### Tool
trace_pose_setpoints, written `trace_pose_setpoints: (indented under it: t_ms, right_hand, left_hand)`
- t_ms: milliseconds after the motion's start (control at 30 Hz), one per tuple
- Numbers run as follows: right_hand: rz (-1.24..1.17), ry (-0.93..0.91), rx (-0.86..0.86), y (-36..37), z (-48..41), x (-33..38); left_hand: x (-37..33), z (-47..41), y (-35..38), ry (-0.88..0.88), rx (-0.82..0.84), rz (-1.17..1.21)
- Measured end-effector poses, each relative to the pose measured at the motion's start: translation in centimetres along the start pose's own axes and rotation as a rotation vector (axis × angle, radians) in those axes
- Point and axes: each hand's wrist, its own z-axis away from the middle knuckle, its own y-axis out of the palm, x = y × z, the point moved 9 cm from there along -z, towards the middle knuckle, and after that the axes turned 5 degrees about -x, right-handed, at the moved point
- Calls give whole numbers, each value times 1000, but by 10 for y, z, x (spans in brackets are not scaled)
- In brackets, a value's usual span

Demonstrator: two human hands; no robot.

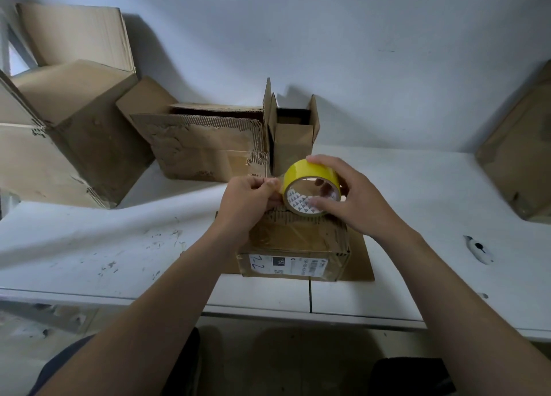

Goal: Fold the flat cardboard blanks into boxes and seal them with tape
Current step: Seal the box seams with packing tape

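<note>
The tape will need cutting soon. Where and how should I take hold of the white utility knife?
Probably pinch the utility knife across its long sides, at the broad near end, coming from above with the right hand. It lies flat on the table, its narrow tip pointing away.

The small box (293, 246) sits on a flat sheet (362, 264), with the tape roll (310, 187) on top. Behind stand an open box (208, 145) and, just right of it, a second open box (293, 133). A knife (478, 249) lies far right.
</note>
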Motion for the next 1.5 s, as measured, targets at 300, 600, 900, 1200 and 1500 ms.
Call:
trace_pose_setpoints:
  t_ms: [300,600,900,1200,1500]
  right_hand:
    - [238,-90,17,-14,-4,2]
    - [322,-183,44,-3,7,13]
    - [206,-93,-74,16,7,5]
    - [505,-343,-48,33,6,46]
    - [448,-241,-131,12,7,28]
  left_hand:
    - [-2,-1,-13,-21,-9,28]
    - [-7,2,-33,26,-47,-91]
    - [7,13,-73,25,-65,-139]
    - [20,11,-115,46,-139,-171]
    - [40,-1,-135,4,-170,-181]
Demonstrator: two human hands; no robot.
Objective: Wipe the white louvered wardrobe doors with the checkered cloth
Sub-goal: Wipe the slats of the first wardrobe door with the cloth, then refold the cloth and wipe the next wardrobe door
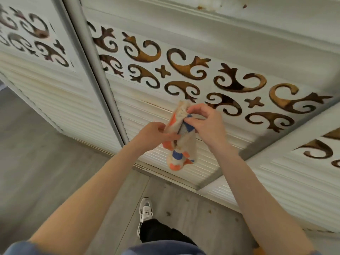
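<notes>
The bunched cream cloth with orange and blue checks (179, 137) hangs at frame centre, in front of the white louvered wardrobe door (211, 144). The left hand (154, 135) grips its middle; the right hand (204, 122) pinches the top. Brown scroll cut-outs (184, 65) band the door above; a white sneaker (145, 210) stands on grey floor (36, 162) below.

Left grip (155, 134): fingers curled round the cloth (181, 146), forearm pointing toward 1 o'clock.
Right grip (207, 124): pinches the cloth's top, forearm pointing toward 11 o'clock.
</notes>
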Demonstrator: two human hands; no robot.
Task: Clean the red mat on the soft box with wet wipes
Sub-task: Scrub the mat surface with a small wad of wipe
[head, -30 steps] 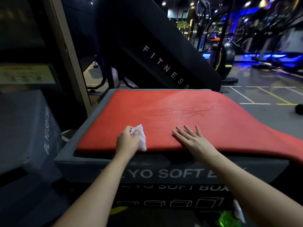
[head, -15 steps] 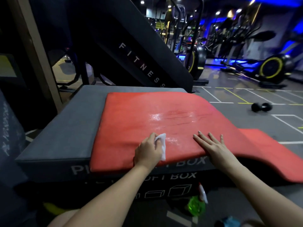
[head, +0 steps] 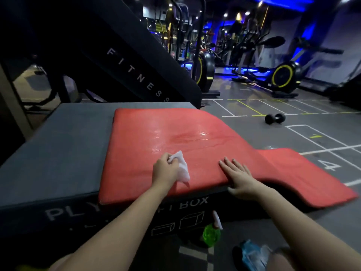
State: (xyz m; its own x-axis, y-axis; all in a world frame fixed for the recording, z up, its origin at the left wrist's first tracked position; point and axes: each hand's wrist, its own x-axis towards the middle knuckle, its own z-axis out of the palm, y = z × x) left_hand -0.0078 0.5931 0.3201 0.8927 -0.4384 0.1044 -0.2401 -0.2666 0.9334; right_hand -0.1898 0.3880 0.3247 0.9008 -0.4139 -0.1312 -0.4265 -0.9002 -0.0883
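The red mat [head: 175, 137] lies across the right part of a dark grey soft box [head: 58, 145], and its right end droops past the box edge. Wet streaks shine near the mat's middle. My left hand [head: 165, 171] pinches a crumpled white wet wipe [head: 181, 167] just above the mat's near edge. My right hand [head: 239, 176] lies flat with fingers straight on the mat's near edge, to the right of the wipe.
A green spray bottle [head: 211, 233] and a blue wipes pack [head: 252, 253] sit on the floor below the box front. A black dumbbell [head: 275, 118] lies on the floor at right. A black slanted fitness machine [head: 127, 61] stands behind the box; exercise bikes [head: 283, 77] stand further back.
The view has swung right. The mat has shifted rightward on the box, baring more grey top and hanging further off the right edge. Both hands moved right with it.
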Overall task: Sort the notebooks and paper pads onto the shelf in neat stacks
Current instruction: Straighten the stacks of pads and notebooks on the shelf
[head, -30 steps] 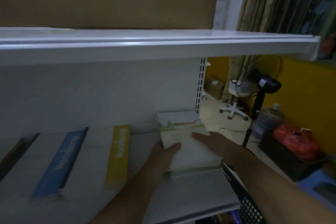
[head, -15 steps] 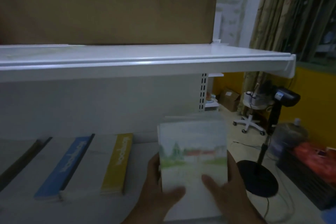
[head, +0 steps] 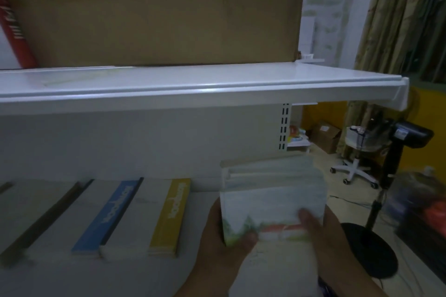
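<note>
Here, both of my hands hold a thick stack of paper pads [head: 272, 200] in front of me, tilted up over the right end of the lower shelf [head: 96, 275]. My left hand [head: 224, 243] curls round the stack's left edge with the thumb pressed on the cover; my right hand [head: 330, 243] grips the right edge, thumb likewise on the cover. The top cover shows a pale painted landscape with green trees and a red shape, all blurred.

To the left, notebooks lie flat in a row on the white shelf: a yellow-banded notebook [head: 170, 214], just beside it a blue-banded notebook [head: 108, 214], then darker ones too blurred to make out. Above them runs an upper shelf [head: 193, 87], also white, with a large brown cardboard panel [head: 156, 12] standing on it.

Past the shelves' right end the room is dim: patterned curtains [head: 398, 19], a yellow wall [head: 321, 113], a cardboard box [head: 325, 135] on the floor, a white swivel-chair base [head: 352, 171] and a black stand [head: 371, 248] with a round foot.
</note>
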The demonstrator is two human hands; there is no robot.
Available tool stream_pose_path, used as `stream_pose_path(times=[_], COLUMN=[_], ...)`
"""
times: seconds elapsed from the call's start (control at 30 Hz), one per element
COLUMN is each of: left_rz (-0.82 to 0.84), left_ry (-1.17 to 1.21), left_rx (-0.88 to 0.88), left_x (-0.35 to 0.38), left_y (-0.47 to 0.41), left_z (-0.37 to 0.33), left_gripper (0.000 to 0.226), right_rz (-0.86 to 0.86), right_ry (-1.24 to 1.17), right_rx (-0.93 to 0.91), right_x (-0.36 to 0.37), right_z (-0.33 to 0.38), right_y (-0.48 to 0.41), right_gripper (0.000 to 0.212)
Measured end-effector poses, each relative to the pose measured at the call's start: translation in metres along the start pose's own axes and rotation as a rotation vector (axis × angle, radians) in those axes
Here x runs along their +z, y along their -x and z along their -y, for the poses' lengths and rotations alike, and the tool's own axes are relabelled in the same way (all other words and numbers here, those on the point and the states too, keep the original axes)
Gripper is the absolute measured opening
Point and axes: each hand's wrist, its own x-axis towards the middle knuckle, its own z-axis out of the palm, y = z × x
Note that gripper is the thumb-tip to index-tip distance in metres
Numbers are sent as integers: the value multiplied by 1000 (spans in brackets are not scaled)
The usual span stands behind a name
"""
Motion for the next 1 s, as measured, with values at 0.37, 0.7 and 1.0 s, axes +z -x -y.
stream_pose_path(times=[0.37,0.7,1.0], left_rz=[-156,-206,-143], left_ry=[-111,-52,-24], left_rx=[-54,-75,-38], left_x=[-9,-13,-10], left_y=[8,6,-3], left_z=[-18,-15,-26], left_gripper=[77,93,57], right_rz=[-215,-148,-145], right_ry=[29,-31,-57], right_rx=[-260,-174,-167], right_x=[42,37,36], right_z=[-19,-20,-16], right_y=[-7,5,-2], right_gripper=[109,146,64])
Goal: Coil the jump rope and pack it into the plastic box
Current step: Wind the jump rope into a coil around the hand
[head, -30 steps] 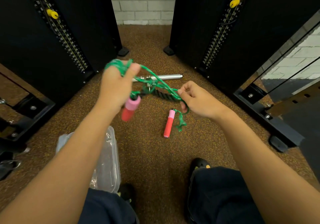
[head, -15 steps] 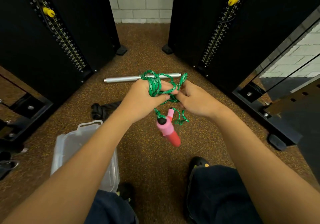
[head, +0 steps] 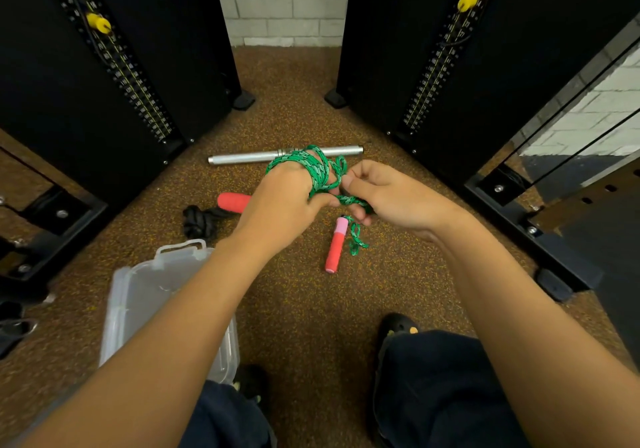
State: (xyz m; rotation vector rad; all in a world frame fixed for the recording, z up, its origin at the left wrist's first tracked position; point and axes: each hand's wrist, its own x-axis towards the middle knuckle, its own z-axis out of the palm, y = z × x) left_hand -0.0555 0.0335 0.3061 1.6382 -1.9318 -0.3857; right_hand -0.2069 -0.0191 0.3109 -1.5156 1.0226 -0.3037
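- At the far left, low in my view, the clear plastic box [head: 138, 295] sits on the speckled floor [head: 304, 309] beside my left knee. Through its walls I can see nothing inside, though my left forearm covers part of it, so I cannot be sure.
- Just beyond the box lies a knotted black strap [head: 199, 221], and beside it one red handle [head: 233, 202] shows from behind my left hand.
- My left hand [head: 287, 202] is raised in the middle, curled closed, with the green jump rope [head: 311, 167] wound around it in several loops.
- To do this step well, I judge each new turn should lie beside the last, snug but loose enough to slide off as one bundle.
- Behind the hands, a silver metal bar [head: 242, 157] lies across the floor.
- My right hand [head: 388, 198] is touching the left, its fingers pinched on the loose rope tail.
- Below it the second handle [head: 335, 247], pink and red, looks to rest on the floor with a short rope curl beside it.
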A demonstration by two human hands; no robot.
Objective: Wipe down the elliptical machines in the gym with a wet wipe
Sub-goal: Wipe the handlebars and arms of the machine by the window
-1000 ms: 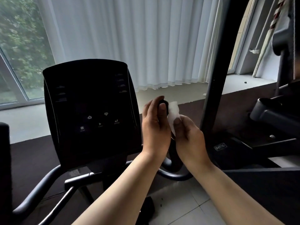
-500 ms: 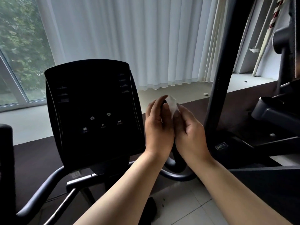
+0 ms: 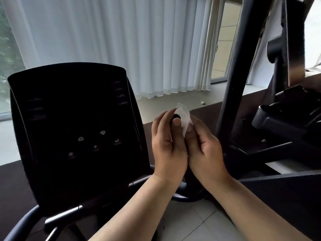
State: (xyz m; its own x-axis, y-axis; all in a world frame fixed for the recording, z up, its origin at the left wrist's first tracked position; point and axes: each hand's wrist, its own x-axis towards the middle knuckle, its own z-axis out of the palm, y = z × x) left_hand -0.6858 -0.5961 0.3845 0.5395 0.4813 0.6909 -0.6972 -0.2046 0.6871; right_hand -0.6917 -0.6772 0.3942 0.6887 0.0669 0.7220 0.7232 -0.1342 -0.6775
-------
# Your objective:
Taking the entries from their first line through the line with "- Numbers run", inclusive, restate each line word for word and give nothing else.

# Response area:
### Tool
trace_pose_setpoints, written `trace_pose_setpoints: (indented under it: t_ms, right_hand, left_hand)`
- t_ms: milliseconds after the motion's start (control at 30 Hz), one per tuple
- Numbers run as follows: right_hand: rz (-1.24..1.17), ry (-0.93..0.91), rx (-0.86..0.86), y (-36..37), z (-48..41), x (-33..38); left_hand: x (-37..33), z (-47..41), y (-35..38), ry (-0.88..0.88), rx (-0.82..0.84), rz (-1.17..1.21)

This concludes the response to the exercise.